The dreaded reading slump: it happens to even the most obsessed of readers. Sometimes it’s triggered by something, such as a really dull book or school stress. Sometimes there’s no reason. No matter what, it sucks. All you want to do is read. But. You. Just. Can’t. While there’s no easy way to pull yourself out of reading slumps, here’s how I work my way through them.
I tend to read a lot of similar stories (YA, probably with some kind of supernatural element). What can I say? I have a type. Even though I love these kinds of books, after I read enough of them, they can start to blur, and I get less excited about them.
For some readers, this could mean picking up a nonfiction book, a historical fiction novel, a crime thriller, or a really cheesy romance. For others, try a format you’re not familiar with. If you’re anything like me, you read mostly novels, so pick up a book of poetry or a graphic novel. Not only can these be quicker readers, but they’ll also get your mind working in totally different ways.
A few recommendations:
- Nonfiction: The Devil in the White City by Erik Larson
- Historical Fiction: All the Light We Cannot See by Anthony Doerr
- Crime Thriller: Last Words by Michael Koryta
- Romance: Maybe in Another Life by Taylor Jenkins Reid
- Poetry: Milk and Honey by Rupi Kaur
- Graphic Novel: V for Vendetta by Alan Moore and David Lloyd
Find a book you love, that you always seem to turn to. I don’t even necessarily read old favorites cover to cover. If there’s a favorite passage or scene, just flip to that. It’s good to remember why you love stories and revel in the familiarity and comfort of those words.
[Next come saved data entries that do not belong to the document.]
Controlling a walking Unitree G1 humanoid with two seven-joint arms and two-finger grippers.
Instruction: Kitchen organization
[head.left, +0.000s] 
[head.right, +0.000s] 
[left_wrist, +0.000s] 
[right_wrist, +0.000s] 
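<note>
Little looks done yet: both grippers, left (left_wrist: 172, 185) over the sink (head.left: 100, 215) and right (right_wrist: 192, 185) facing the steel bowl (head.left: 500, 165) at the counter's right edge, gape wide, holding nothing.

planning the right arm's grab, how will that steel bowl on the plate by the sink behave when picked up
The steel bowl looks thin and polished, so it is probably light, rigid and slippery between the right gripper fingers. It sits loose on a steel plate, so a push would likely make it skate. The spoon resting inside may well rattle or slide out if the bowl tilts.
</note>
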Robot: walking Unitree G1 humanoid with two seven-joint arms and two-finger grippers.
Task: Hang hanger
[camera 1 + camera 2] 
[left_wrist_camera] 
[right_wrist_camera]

My favorites that never fail:
- The Princess Bride by William Goldman
- Pride and Prejudice by Jane Austen
- Harry Potter by JK Rowling
- The Scorpio Race by Maggie Stiefvater
- The Night Circus by Erin Morgenstern
I’m not entirely sure what the rationale is here, but I have found that engaging with books without actually picking up a book has been really helpful. Maybe it’s the familiarity of the story without the act of reading, or the comfort of seeing the characters instead of imagining them. Whatever it is, it seems to work.
Books to movies I love:
- Pride and Prejudice (I’m partial to the 2005 movie, but any version is acceptable)
- Harry Potter
- The Chronicles of Narnia
- The Martian
- Anne of Green Gables
- The Great Gatsby
The last ditch effort, but sometimes it has to be done. Just step away from reading. And not just books, but also bookstagram or booklr if you’re a part of those communities. It’s easy to get stressed out seeing others reading all the time. You’re not there right now, but you will be. It’s good to press pause. Focus on other things, whether that’s friends, family, school, or being outside as much as you can before winter. You’ll come back to books when you’re ready.